Thalidomide and its derivatives: emerging from the wilderness
- 1Division of Infection, Inflammation, and Repair, University of Southampton, Southampton General Hospital, Southampton
- 2Department of Gastroenterology, Queen Alexandra Hospital, Portsmouth
- Correspondence to: Dr J N Gordon, Mailpoint 813, Level E, South Block, Southampton General Hospital, Southampton SO16 6YD, UK;
- Received 3 December 2002
- Accepted 3 February 2003
Forty years on from its worldwide withdrawal, thalidomide is currently undergoing a remarkable renaissance as a novel and powerful immunomodulatory agent. Over the last decade it has been found to be active in a wide variety of inflammatory and malignant disorders where conventional therapies have failed. Recently, considerable progress has been made in elucidating its complex mechanisms of action, which include both anticytokine and antiangiogenic properties.

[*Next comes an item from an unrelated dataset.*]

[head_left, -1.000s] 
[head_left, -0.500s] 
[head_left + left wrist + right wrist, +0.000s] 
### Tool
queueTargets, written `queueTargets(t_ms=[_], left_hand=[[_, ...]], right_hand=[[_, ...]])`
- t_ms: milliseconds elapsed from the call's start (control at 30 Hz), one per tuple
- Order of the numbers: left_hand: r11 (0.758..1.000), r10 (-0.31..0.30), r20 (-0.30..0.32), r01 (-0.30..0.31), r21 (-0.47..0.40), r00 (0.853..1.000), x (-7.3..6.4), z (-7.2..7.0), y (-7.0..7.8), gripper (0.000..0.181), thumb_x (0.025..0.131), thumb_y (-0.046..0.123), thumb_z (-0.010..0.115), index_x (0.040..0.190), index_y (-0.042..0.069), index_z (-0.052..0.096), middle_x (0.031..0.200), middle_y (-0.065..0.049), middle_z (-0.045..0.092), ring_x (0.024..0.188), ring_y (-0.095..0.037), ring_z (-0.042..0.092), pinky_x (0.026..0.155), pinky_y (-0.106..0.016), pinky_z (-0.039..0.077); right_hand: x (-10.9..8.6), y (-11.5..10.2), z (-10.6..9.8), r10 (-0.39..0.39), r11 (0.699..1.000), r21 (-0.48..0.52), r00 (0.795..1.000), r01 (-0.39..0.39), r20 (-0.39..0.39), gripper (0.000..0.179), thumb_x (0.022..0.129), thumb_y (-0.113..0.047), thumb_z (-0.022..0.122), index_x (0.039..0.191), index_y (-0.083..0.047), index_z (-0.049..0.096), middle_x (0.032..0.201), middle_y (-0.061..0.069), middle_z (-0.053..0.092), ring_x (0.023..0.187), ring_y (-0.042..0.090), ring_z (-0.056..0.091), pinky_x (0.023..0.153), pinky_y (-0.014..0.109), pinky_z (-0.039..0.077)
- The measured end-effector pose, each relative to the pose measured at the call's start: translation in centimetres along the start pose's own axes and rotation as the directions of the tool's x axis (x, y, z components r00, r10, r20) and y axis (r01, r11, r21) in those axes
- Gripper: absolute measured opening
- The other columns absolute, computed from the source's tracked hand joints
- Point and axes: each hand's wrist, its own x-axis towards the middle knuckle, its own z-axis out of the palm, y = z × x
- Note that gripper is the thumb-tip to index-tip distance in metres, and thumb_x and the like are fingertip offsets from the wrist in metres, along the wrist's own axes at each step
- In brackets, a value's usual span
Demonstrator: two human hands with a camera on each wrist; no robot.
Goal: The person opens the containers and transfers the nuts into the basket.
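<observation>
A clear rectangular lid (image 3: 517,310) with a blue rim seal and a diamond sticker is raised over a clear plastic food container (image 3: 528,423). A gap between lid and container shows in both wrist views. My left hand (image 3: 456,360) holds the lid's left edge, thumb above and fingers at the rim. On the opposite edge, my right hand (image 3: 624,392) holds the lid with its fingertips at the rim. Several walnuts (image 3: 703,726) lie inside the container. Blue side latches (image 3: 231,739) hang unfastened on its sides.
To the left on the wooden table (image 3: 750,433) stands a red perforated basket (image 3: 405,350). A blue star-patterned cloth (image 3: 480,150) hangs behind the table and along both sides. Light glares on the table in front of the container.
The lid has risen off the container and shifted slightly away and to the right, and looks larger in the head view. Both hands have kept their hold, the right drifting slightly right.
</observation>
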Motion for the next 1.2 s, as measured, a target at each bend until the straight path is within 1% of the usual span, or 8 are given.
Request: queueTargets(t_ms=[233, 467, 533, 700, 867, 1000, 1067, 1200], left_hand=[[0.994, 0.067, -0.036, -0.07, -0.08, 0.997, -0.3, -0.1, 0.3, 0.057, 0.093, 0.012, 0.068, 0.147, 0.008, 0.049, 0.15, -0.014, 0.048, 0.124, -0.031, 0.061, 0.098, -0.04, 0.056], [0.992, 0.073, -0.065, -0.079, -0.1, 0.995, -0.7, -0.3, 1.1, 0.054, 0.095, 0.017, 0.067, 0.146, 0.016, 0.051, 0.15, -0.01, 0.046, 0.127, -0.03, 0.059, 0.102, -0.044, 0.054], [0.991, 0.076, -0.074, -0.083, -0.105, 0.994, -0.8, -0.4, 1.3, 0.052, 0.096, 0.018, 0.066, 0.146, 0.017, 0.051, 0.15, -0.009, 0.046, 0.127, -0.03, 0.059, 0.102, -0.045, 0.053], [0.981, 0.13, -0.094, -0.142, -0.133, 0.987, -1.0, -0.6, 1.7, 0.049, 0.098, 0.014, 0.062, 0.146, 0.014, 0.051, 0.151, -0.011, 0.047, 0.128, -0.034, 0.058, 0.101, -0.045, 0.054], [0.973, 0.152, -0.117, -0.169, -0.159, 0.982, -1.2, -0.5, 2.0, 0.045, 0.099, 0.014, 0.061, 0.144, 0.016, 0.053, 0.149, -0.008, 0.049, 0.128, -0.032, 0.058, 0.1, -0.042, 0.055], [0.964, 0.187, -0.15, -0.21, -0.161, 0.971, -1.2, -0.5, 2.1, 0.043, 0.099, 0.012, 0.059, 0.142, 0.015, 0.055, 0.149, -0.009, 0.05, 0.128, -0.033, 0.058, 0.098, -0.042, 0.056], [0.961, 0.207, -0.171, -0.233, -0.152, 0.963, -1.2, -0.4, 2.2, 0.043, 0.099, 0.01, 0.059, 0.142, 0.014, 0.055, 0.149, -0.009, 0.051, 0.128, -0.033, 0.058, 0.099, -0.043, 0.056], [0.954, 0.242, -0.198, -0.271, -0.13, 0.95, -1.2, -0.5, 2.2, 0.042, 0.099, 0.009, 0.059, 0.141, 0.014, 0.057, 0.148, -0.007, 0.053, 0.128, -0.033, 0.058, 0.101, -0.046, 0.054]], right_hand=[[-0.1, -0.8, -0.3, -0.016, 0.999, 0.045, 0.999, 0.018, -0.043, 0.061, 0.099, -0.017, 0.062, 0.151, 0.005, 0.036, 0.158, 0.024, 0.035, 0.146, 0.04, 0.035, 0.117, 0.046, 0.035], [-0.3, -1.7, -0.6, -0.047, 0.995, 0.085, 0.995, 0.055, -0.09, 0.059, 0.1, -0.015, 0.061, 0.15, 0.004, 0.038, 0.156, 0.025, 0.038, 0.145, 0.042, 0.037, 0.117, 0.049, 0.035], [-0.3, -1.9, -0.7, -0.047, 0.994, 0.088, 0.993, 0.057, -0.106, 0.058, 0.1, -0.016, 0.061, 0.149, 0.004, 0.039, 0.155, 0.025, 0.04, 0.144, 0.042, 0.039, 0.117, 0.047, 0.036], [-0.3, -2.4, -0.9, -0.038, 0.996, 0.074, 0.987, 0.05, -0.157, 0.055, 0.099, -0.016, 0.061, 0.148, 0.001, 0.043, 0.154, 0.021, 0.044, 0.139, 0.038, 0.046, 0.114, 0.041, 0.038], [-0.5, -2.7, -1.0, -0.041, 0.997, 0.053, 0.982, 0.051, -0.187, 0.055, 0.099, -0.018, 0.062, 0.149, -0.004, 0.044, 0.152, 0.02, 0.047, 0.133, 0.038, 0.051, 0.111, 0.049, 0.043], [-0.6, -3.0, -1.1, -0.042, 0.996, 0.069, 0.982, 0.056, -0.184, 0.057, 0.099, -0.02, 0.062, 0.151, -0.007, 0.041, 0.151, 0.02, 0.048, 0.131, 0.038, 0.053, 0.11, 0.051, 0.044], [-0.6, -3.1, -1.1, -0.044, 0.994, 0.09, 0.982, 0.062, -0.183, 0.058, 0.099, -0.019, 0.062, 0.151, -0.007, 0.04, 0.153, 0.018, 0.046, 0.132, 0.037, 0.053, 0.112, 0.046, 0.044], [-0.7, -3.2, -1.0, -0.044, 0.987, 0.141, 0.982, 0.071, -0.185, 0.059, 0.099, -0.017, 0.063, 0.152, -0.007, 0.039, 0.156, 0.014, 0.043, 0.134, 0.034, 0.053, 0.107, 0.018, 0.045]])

However, in addition to its well known teratogenic potential, it has a significant side effect profile that leads to cessation of treatment in up to 30% of subjects. In response to this, two new classes of potentially safer and non-teratogenic derivatives have recently been developed. This review summarises the biological effects, therapeutic applications, safety profile, and future potential of thalidomide and its derivatives.